Law Society of Singapore v Ooi Oon Tat
Jurisdiction | Singapore |
Judge | Sundaresh Menon CJ |
Judgment Date | 03 August 2022 |
Neutral Citation | [2022] SGHC 185 |
Court | Court of Appeal (Singapore) |
Docket Number | Originating Summons No 1 of 2022 |
Published date | 06 August 2022 |
Year | 2022 |
Hearing Date | 01 July 2022 |
Plaintiff Counsel | Wong Soon Peng Adrian and Wayne Yeo (Rajah & Tann Singapore LLP) |
Defendant Counsel | The respondent in person. |
Subject Matter | Legal Profession,Disciplinary proceedings |
Citation | [2022] SGHC 185 |
C3J/OS 1/2022 (“OS 1”) was an application by the Law Society of Singapore for the respondent, Mr Ooi Oon Tat, to be sanctioned under s 83(1) of the Legal Profession Act (Cap 161, 2009 Rev Ed) (“LPA”). Three charges were brought against the respondent (“the Charges”) in relation to his conduct of DC/DC 2679/2015 (“DC 2679”), a personal injury claim filed by Mr Lim See Meng (“complainant”) arising from an accident on 12 November 2012. In essence, the respondent was charged with having failed to (i) keep the complainant reasonably informed of the progress of DC 2679, (ii) act with reasonable diligence, (iii) provide timely advice in relation to DC 2679, and (iv) follow the instructions given by the complainant.

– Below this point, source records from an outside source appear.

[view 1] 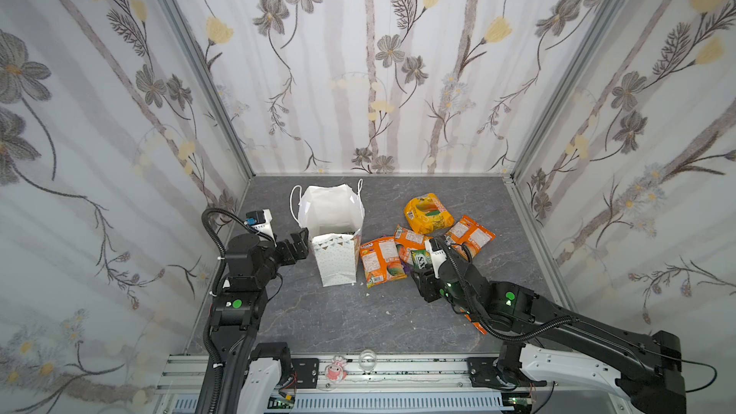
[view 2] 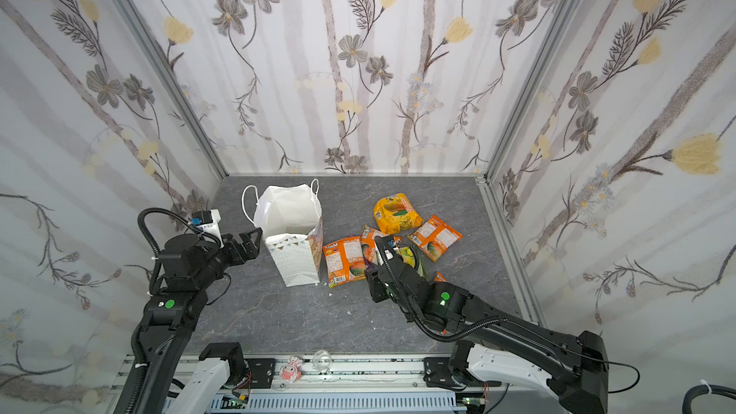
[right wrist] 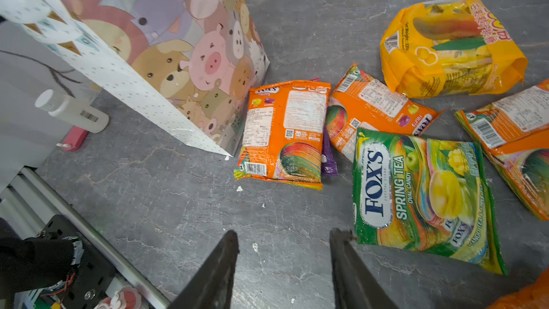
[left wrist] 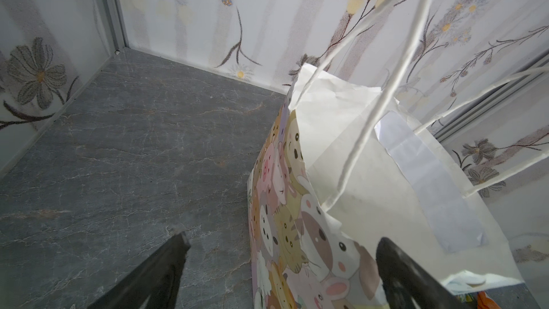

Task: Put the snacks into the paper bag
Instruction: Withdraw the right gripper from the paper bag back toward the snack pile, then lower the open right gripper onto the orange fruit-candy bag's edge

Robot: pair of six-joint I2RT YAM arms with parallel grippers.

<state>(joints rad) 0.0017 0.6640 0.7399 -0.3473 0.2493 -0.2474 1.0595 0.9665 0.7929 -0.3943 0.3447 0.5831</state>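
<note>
The left tool point(left wrist: 282, 237) is apart at the paper bag's point(view 1: 334, 260) rim. The right tool point(right wrist: 285, 233) is apart and empty above the bench point(right wrist: 178, 203), beside the green packet point(right wrist: 421, 197).

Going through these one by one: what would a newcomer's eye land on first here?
A bright heap of crinkly orange plastic snack packets, with a green FOX'S packet and a puffy yellow-orange one, lies on the grey stone-look table right of a tall white paper gift bag standing open. The right gripper hangs open beside the green packet; the left gripper sits open at the bag's rim.
</note>
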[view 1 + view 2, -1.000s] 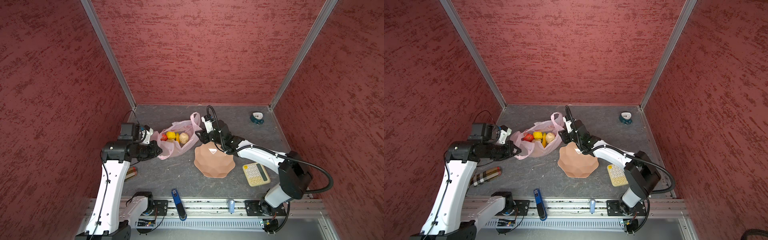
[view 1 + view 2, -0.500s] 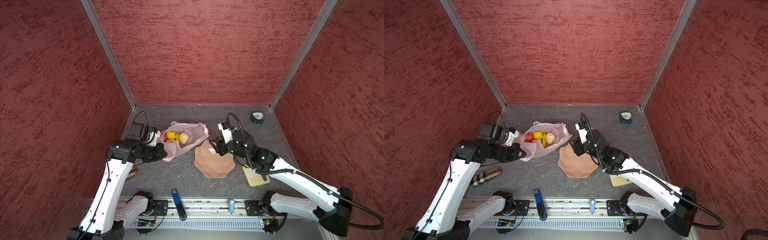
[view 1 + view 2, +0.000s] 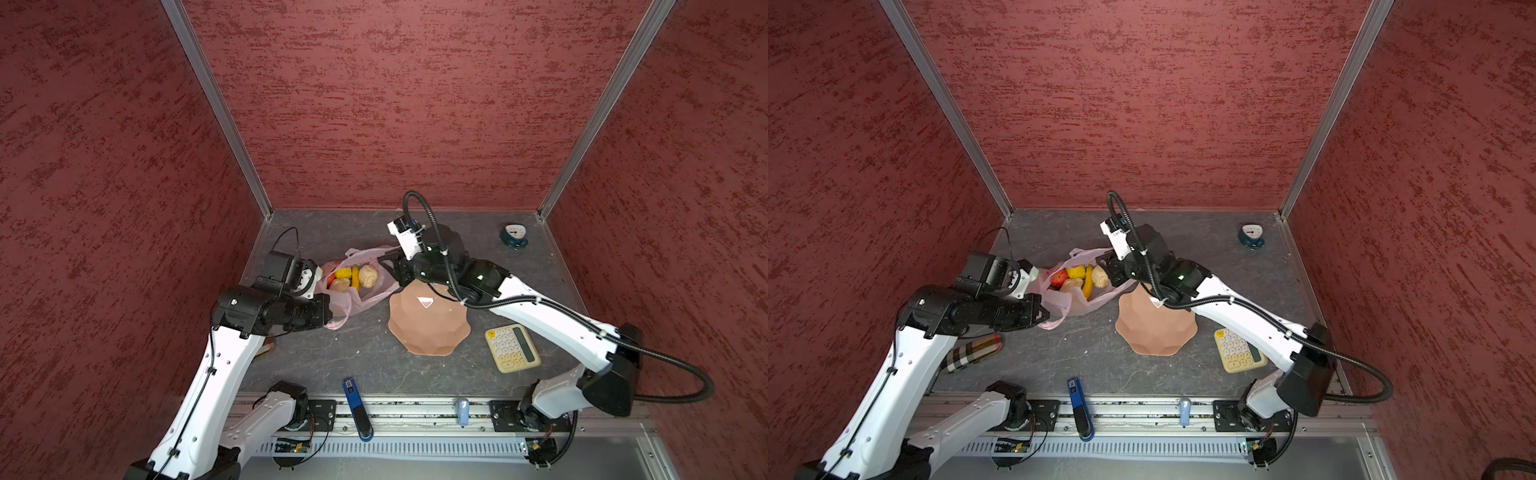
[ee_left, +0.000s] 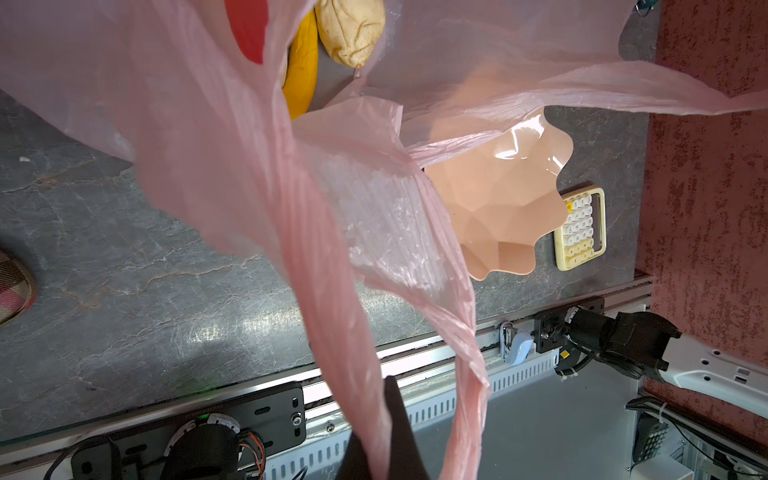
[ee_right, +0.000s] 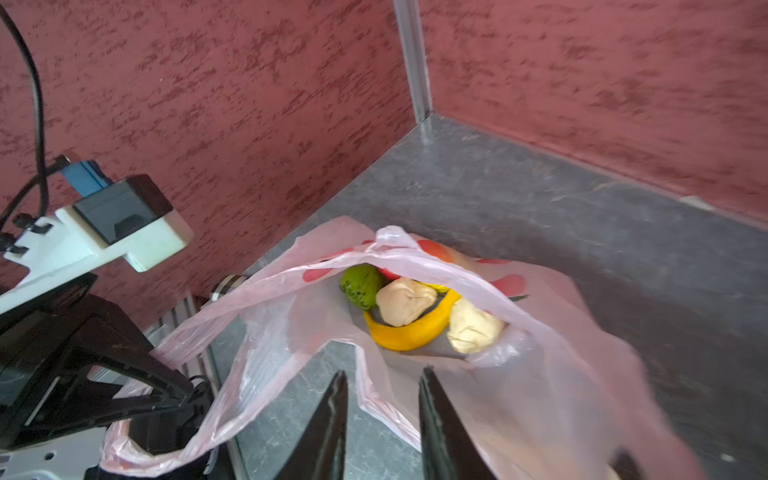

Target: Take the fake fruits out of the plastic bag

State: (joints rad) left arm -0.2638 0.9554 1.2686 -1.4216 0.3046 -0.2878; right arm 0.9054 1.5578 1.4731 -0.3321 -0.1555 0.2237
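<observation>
Since the earlier frames the right claw (image 5: pixel 384 374) has swung out toward the bowl (image 3: pixel 428 332) and come back to the near rim of the plastic bag (image 3: pixel 372 296). The left claw (image 3: pixel 1043 312) has shifted slightly toward the bag.

**State of the claws**
- Left claw: fingers together, clamped on one loop handle of the plastic bag. In the left wrist view the film runs stretched from the claw up to the bag mouth.
- Right claw: fingers apart. The free edge of the bag rim lies in the gap between them and is not yet pinched.

**Location of the fake fruits** (image 3: pixel 355 278)
- All visible pieces lie inside the bag, just beyond the right claw's fingertips and across the mouth from the left claw.
- Nearest the right claw are one beige ball (image 5: pixel 473 328) and the banana (image 5: pixel 415 334).
- Beyond the banana lie a second beige ball (image 5: pixel 405 301) and then the green fruit (image 5: pixel 361 286).
- The red fruit (image 3: pixel 1060 277) and the small yellow fruit (image 3: pixel 1075 272) sit on the side toward the left claw.

**Handling, as judged**
- The bag film looks thin, limp and probably slippery. It gives no support and follows any pull.
- Hold the bag at the rim or handle only, to keep the mouth spread.
- The fruits appear light, rigid and smooth. A round one may roll or slip out of a shallow pinch.
- Grip a ball across its widest part and the banana across its middle.
- The bowl lies directly behind the right claw. Whether it touches the bag cannot be told.
</observation>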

To put it very bluntly, we found this to be a deplorable case of a solicitor who was in grave dereliction of duty to his client. The complainant had obtained an interlocutory judgment against the defendant in DC 2679. This was entered by consent on 25 November 2015 with liability fixed at 100% and damages to be assessed. However, what appeared to be a complete victory in favour of the complainant was transformed into a complete defeat as a result of the respondent’s gross mismanagement of DC 2679. After judgment had been entered, the defendant in DC 2679 sought discovery of certain documents pertaining to the assessment. The complainant duly provided various documents to the respondent. Yet, despite numerous opportunities for the respondent to act on the discovery sought by the defendant and to disclose the documents the complainant had handed to him, the respondent inexplicably failed to do so. He persisted in this failure even after the defendant obtained court orders for the production of those documents. This ultimately resulted in DC 2679 being struck off and by then, it was not possible to recommence a fresh action because it was time-barred.
In
Before us, the respondent did not challenge the DT’s findings and conceded that due cause was made out. In our judgment, the respondent’s misconduct reflected a fundamental breach of a solicitor’s basic duty to carry out the representation of his client in a competent way. A solicitor’s breaches of his duties to the court and to his client are among the most serious failings, and in this case, it was a grave breach with real consequences for his client.
Having heard the parties and considered their submissions, we were satisfied that there was due cause for the respondent to be sanctioned and ordered that the respondent be suspended for a term of five years with immediate effect. We gave brief reasons for our decision at the time. In this judgment, we set out our reasons in detail.
FactsThe respondent was admitted to the roll of advocates and solicitors of the Supreme Court of Singapore in August 1989. At the material time in 2016, he was a solicitor of some 27 years’ standing.
On 19 March 2016, the complainant engaged M/s Judy Cheng & Co (“J&C”) to act for him in relation to MC/MC 228/2014 (“MC 288”) and DC 2679, which were claims filed by him in relation to two accidents that took place on 9 March 2012 and 12 November 2012 respectively. The complainant knew the then sole proprietor of J&C, Ms Cheng Su Yin Judy (“Ms Cheng”), and gave instructions to her. Shortly thereafter, from April 2016, Ms Cheng decided not to renew her practising certificate. The respondent then became the sole proprietor of J&C and took over the conduct of MC 288 and DC 2679.
DC 2679 had been commenced by the complainant’s former solicitors on 9 September 2015. The complainant obtained interlocutory judgment with liability fixed at 100% against the defendant in DC 2679 on 25 November 2015. The respondent was engaged primarily to see to the assessment of damages stage of DC 2679. On 17 March 2016, the solicitors for the defendant in DC 2679, United Legal Alliance LLC (“ULA”), served a list of requests on the complainant seeking to determine, among other things, whether the complainant had been involved in any other road accidents apart from the accident on 12 November 2012.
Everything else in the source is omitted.